Según la Constitución promulgada por Benedicto XII, la vida gloriosa del más allá, tiene como
propiedad distintiva, la de poseer una visión inmediata de Dios: "estar en el cielo" equivale a
ver la esencia divina. Esta visión expresa una intimidad plena: Dios no esconde nada de su
ser; hace que el alma del santo penetre en la profundidad de su misterio divino. Los cuatro
adverbios utilizados expresan la intención de una transparencia absoluta: inmediata, directa,
clara y abiertamente. En nuestra existencia terrenal no podemos comprender el valor de tal
visión, porque podemos conocer a Dios sólo por medio de las criaturas y no entendemos qué
significa ver a Dios sin recurrir a esa mediación. Es por eso que el acceso a la visión beatífica
se revela siempre como una inmensa sorpresa para los elegidos.
Otro aspecto, también importante, consiste en la unión íntima con Cristo. Jesús les promete a
sus discípulos una vida con él: "Os tomaré conmigo, para que donde esté yo también estéis
vosotros" (Jn 14,3). Al buen ladrón le ofrece esa misma unión: "Hoy estarás conmigo en el
paraíso" (Lc 23,43). Las palabras de Pablo son muy significativas: "Estaremos siempre con el
Señor" (1 Ts 4,17) y también su deseo supremo: "Deseo irme y estar con Cristo" (Flm 1,23).
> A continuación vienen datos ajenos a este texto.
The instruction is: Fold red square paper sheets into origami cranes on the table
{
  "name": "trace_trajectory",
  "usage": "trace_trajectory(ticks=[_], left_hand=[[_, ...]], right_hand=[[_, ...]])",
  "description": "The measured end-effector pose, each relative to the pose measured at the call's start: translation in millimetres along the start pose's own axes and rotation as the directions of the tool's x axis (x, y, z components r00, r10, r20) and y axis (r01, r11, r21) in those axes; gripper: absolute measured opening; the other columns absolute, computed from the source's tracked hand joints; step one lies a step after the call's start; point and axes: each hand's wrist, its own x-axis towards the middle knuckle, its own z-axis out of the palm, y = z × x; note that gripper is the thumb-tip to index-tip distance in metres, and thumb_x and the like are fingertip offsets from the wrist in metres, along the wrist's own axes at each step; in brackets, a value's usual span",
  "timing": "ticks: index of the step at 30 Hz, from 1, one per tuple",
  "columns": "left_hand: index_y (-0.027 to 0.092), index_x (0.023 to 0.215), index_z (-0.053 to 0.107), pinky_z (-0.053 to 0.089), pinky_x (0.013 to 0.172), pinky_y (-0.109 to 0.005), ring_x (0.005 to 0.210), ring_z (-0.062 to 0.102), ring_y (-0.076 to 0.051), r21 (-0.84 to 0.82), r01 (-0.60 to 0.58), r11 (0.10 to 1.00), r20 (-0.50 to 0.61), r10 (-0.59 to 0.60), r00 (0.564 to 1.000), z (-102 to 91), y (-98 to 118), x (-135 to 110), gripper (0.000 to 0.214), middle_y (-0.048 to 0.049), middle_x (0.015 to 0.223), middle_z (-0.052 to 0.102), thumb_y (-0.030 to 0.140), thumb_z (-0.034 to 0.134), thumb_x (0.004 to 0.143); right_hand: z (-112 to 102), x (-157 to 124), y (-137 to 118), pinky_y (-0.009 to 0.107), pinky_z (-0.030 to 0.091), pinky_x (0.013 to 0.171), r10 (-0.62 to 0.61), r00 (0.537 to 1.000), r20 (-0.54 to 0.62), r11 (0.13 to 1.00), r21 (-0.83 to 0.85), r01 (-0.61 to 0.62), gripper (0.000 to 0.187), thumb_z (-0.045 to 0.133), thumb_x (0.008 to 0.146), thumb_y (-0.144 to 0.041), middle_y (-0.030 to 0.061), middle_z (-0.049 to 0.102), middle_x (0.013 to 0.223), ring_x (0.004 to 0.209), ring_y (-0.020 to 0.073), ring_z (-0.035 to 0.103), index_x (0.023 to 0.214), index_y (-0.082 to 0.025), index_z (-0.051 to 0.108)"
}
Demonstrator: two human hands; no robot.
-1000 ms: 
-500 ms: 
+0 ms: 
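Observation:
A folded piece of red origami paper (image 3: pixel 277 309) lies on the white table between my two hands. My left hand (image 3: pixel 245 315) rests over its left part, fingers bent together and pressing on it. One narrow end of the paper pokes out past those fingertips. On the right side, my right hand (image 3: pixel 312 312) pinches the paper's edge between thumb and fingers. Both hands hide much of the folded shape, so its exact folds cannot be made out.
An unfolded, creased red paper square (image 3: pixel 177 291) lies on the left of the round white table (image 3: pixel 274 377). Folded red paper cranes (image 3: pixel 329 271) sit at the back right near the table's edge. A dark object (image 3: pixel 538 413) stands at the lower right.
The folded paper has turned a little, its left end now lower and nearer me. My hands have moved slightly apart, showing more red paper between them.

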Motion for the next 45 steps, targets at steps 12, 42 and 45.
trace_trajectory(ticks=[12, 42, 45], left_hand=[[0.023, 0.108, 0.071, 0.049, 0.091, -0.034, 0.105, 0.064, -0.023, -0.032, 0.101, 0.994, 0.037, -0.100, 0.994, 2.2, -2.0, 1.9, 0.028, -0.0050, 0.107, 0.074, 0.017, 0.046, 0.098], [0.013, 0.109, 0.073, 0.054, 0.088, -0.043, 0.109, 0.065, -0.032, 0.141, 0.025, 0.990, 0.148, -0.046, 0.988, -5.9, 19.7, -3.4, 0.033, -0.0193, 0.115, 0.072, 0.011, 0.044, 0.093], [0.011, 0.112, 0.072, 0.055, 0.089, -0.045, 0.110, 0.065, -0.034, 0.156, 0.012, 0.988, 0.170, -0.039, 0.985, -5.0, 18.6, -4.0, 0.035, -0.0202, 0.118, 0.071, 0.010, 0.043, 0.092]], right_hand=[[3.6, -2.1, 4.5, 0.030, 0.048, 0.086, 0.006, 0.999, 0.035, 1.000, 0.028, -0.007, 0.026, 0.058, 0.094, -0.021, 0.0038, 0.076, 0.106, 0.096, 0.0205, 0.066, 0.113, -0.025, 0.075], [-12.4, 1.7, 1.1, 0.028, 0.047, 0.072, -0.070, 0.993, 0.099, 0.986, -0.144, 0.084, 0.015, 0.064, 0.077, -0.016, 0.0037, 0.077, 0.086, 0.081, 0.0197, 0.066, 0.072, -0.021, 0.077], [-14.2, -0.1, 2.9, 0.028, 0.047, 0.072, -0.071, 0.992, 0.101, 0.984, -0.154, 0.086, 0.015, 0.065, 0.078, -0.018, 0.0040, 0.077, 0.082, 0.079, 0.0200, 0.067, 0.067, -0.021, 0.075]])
Decir: "en la casa de mi Padre hay muchas moradas" (Jn 14,2) es como invitar a los discípulos
a entrar en una familiaridad completa con el Padre. No se trata sólo de ver al Padre en el
cielo, sino de vivir en un continuado contacto con él, compartiendo el amor filial de Jesús.
La imagen del banquete nupcial muestra que la vida eterna es una fiesta del amor. El Esposo
es Cristo (Mt 22,1-14; 25,1-13). Él es fuente de felicidad, que difunde el gozo de su amor y
crea un ambiente de amor fraternal. "Muchos son los llamados", es decir, los invitados que
asisten al banquete, después del rechazo por parte de algunos "elegidos". Ante ese rechazo,
el Padre ha reaccionado con una generosidad más universal, dirigiendo a todos la invitación.
Aunque el objeto de la visión sea el mismo para todos, el concilio de Florencia (1439) ha
proclamado una diversidad de grados en la visión beatífica: las almas puras o purificadas "son
acogidas inmediatamente en el cielo y contemplan abiertamente a Dios tal como es, uno y
trino, pero unos lo hacen más perfectamente que otros, según sus méritos" (DS 1305). La
perfección de la visión es, pues, proporcional a los méritos.